→ About this task: In the listing below, start your output at the line with "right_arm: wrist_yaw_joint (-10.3" and end it after the line with "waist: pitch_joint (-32", copying every line exactly.

→ Material for this task:
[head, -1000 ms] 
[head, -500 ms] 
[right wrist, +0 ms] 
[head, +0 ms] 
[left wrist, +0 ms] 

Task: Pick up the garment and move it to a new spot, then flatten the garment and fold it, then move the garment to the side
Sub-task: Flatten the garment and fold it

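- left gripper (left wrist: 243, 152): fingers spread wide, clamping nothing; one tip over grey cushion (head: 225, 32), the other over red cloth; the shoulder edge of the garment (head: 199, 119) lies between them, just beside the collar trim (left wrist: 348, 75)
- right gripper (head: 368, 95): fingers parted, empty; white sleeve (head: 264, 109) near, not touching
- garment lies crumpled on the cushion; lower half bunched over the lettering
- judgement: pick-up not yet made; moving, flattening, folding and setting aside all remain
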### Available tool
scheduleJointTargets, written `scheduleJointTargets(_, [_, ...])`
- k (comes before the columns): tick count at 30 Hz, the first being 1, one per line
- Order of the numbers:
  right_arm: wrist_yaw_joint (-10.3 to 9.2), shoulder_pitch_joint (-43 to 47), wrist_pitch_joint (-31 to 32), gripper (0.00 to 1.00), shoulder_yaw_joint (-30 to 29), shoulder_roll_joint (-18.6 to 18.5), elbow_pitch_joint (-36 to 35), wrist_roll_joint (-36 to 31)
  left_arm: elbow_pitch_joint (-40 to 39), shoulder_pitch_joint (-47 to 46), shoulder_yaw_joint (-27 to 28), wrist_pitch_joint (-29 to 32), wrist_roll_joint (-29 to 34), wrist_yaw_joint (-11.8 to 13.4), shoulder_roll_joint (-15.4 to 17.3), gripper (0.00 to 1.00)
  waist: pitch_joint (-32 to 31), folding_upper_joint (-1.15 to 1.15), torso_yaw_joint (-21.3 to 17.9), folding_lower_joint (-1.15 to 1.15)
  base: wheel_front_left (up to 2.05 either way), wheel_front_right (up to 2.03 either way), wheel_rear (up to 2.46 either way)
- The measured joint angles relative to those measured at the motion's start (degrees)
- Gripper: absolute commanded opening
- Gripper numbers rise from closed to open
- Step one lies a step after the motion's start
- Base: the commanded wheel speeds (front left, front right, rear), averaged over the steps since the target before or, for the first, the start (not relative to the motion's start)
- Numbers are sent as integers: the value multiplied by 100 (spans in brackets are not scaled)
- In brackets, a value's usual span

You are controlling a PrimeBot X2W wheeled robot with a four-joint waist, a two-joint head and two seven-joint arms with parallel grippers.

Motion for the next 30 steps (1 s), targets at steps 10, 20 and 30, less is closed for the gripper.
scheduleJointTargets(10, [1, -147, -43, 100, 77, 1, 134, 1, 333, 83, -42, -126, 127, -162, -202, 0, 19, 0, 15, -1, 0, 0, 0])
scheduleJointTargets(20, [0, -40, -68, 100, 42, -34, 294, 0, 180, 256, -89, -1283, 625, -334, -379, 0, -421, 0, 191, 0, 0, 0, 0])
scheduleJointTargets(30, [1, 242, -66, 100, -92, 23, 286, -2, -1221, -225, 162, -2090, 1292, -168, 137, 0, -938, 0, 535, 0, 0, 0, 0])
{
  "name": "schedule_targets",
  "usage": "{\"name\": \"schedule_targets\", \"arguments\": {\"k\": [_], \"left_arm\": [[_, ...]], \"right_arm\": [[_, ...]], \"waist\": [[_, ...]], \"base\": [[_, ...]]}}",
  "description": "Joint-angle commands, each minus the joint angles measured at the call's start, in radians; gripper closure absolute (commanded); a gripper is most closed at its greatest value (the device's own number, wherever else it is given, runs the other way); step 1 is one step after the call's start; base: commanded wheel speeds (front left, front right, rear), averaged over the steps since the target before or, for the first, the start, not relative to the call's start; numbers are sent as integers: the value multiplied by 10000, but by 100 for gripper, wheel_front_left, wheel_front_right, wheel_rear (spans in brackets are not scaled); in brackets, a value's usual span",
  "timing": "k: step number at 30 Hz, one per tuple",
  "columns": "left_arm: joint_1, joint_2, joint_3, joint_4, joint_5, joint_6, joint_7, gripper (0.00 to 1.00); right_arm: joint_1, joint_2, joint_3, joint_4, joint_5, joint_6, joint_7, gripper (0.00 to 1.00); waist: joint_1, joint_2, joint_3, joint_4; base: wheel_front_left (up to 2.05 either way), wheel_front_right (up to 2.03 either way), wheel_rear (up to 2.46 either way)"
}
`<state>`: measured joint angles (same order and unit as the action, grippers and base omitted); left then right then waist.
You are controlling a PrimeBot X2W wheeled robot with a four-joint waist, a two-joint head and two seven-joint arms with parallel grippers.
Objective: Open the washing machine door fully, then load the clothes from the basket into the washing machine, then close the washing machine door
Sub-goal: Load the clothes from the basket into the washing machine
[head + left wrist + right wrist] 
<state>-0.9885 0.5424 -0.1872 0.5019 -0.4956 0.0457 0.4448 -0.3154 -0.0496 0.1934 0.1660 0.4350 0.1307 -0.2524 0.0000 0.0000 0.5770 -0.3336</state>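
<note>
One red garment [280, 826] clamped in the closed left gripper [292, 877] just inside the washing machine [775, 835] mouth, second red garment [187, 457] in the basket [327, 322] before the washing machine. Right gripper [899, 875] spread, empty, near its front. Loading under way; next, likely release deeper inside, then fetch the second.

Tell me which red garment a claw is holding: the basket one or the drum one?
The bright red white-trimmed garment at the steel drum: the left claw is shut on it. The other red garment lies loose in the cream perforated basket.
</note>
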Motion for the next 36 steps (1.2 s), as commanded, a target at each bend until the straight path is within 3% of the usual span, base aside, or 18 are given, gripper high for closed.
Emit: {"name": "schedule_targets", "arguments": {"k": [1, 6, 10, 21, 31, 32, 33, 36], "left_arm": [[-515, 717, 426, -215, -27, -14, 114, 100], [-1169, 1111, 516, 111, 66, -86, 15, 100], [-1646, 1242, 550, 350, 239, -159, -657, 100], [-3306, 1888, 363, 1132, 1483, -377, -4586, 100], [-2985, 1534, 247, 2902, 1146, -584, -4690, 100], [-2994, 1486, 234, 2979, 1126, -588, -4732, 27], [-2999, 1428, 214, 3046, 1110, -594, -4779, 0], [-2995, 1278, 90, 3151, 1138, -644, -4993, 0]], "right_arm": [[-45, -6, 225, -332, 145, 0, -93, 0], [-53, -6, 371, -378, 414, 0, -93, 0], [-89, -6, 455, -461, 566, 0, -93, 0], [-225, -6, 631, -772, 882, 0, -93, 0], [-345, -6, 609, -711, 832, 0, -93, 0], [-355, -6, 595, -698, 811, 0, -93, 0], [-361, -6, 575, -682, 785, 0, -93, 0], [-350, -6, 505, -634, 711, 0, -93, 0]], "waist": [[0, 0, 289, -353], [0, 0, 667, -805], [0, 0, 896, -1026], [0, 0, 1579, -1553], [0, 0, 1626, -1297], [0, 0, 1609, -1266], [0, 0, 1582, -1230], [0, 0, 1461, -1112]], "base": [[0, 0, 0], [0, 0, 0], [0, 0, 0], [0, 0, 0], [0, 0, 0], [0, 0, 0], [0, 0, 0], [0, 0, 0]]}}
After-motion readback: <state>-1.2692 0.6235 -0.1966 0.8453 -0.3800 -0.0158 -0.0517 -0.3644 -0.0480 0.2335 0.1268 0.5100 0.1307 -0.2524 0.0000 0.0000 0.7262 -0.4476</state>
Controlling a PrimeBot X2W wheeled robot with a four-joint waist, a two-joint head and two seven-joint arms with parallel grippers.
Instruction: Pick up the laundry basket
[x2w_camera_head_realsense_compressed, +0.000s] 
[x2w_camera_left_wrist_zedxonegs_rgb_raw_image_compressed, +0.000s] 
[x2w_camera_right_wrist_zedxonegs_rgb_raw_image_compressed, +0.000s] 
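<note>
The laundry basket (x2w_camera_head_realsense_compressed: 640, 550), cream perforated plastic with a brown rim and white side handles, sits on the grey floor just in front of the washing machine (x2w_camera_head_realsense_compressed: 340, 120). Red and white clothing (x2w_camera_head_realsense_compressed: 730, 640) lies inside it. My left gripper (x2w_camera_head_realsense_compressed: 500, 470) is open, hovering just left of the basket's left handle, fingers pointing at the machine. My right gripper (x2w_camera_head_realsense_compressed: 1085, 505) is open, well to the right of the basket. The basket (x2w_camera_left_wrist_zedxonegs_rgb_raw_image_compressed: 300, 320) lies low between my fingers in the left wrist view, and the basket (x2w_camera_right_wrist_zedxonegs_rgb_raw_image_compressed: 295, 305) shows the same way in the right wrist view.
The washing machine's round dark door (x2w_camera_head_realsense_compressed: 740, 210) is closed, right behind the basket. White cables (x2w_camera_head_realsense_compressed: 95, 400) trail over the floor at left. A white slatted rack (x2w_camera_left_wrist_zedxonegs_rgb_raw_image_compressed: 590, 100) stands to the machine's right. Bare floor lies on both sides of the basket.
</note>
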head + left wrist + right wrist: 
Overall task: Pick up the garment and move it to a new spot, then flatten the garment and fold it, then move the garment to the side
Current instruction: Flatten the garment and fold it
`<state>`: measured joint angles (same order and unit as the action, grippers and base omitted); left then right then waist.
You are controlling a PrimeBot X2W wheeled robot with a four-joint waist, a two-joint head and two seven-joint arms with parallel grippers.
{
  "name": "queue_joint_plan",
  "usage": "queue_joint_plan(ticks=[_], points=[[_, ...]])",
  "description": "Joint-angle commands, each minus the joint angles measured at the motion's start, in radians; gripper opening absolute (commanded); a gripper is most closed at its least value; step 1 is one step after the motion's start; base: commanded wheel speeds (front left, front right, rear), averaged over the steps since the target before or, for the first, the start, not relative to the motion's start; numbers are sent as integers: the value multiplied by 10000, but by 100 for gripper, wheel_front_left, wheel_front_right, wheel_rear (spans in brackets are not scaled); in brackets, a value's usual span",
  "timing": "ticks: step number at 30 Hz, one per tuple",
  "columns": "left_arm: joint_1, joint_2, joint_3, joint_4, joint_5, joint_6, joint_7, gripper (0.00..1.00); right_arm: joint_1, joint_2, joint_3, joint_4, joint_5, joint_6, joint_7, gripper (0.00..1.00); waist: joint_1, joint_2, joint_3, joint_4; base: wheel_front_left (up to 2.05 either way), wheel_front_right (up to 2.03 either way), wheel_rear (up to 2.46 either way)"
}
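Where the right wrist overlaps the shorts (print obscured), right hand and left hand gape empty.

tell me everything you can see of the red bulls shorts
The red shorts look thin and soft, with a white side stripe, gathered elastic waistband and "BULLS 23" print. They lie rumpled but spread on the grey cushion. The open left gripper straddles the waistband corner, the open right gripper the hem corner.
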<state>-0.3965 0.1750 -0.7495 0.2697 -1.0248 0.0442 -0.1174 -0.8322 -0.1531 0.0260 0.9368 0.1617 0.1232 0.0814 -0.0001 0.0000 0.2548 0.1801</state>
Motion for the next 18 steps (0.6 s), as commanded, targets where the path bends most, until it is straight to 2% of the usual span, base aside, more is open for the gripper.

→ Reply:
  right_arm: wrist_yaw_joint (-10.3 to 9.2), shoulder_pitch_joint (-43 to 47), wrist_pitch_joint (-31 to 32), gripper (0.00 to 1.00), shoulder_yaw_joint (-30 to 29), shoulder_roll_joint (-18.6 to 18.5), elbow_pitch_joint (-36 to 35), wrist_roll_joint (-36 to 31)
  left_arm: elbow_pitch_joint (-40 to 39), shoulder_pitch_joint (-47 to 46), shoulder_yaw_joint (-27 to 28), wrist_pitch_joint (-29 to 32), wrist_roll_joint (-29 to 34), wrist_yaw_joint (-11.8 to 13.4), shoulder_roll_joint (-15.4 to 17.3), gripper (0.00 to 1.00)
  waist: pitch_joint (-32 to 31), folding_upper_joint (-1.15 to 1.15), torso_yaw_joint (-21.3 to 17.9), folding_lower_joint (-1.15 to 1.15)

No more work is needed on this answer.